- _INSTRUCTIONS TO FOLLOW_: Within the records below, find each line with the word "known" and copy it out.

Dataset excerpts
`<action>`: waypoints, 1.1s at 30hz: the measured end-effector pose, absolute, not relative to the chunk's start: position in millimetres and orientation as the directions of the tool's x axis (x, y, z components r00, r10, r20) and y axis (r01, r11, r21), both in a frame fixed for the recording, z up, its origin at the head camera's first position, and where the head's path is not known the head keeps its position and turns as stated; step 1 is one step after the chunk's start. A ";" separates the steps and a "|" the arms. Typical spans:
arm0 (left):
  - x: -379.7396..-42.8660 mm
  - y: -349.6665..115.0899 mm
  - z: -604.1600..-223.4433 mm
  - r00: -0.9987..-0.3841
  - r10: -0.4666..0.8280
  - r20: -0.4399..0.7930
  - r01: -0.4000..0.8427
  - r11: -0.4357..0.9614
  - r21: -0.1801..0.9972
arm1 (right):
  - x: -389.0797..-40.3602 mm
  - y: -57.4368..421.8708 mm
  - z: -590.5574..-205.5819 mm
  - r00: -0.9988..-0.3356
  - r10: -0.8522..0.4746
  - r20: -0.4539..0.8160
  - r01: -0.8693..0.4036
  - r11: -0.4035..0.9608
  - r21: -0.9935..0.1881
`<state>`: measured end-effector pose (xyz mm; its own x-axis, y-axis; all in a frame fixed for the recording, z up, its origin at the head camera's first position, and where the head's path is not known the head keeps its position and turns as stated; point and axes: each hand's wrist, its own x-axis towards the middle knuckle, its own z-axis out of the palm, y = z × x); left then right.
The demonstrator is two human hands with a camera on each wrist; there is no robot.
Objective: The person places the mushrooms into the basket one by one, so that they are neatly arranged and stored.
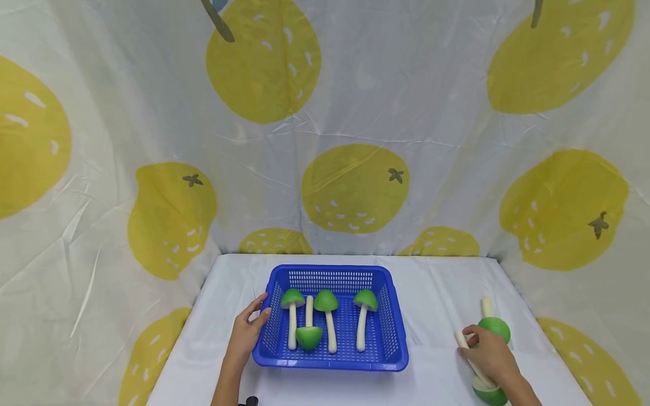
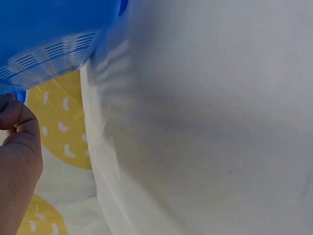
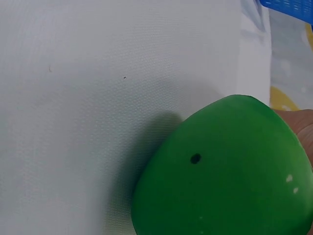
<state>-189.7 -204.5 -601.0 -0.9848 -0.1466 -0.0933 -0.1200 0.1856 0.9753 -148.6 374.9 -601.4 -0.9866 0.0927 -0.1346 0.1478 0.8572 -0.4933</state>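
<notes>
A blue plastic basket (image 1: 330,363) holds several toy mushrooms with green caps and pale stems, among them a mushroom (image 1: 365,300) set apart on the right. My left hand (image 1: 246,332) grips the basket's left rim with fingers and thumb; in the left wrist view the basket's slotted side (image 2: 63,51) looms above the cloth. Off to the right, my right hand (image 1: 487,352) pinches the stem of another green-capped mushroom (image 1: 490,393), its cap toward me. That green cap (image 3: 225,171) fills much of the right wrist view and hides most of the hand. Just beyond the hand lies another mushroom (image 1: 495,327).
White cloth (image 1: 431,316) covers the table. A curtain (image 1: 447,186) printed with yellow fruit encloses the back and sides. A small black object (image 1: 251,401) shows at the bottom edge beside the left forearm.
</notes>
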 end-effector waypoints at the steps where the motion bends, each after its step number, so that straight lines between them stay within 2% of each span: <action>1: -190.0 -205.0 -601.4 -0.985 -0.145 -0.093 -0.119 0.185 0.976 | -148.4 374.7 -601.3 -0.986 0.091 -0.139 0.149 0.860 -0.487; 9: -187.7 -205.6 -600.4 -0.988 -0.133 -0.080 -0.102 0.166 0.981 | -147.6 374.1 -602.3 -0.992 0.077 -0.101 0.116 0.876 -0.469; 21: -187.2 -206.3 -599.5 -0.988 -0.133 -0.074 -0.094 0.152 0.984 | -150.6 364.5 -592.8 -0.990 0.104 -0.098 0.142 0.777 -0.613; 29: -182.9 -200.1 -584.7 -0.986 -0.136 -0.101 -0.121 0.154 0.981 | -154.3 358.0 -584.8 -0.995 0.091 -0.029 0.089 0.788 -0.609; 33: -184.3 -201.7 -590.6 -0.986 -0.140 -0.096 -0.117 0.150 0.982 | -154.8 351.0 -574.9 -0.996 0.088 -0.006 0.071 0.764 -0.642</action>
<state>-184.3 -201.7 -590.6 -0.9856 -0.1396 -0.0958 -0.1167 0.1503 0.9817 -154.8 351.0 -574.9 -0.9961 0.0884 -0.0057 0.0715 0.7637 -0.6416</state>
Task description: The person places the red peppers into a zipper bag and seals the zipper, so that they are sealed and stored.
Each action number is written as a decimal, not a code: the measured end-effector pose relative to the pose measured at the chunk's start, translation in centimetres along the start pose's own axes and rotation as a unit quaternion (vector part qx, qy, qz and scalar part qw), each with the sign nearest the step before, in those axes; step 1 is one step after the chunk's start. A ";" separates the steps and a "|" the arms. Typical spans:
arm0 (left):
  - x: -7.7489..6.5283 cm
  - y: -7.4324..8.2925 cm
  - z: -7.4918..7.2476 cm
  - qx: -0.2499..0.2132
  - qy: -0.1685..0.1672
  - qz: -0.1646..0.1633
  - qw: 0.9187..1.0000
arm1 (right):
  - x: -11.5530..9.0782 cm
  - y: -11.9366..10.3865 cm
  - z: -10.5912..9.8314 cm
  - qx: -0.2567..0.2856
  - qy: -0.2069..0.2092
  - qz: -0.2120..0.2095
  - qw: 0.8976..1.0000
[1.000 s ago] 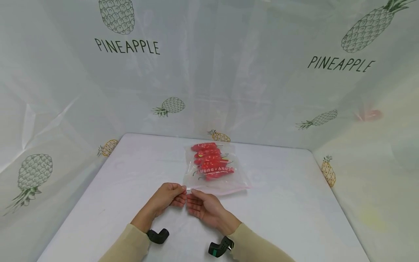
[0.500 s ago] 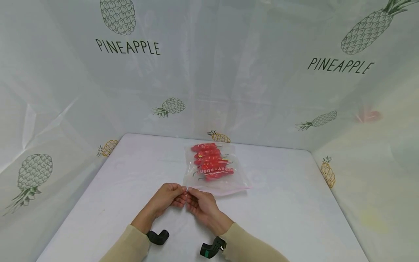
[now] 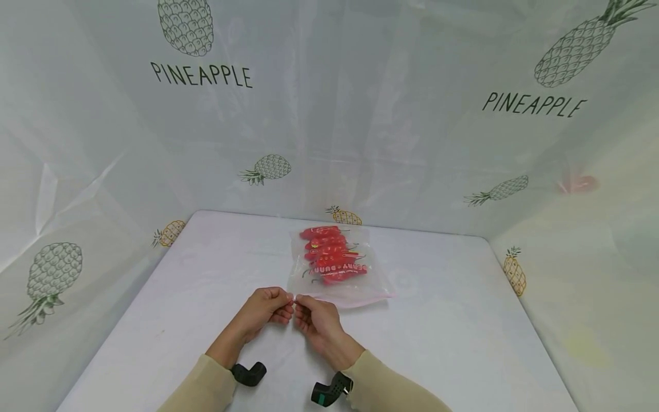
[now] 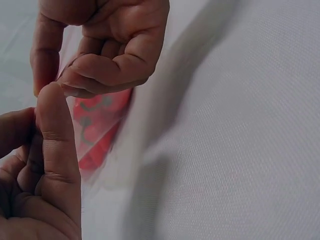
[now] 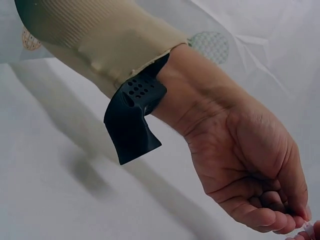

- _SOLUTION FOR THIS PROBLEM_:
`<action>`: waypoints, 1.1s at 30hz: the measured end-effector pose, absolute, not relative to the chunk's start: position in millimetres and orientation as the directions of the tool's x axis (x, y, z components r00, r10, r20) and y axis (r01, r11, r21), both in a frame fixed for the recording, z up, its origin at the head camera's first position, and where the head's path is not known the head keeps its position and turns as stated; step 1 is one step after the chunk's start. A ";" separates the steps and a "|" the arms. Typical spans:
`<state>`: measured end-effector pose (xyz mm; its own x-axis, y-axis; all in a frame fixed for the recording, z up, its origin at the head camera's first position, and where the head's path is not known the head keeps its position and turns as stated; point and axes: each hand's wrist, its own x-axis towards the middle knuckle, its own z-axis out of the palm, y = z × x); left then right.

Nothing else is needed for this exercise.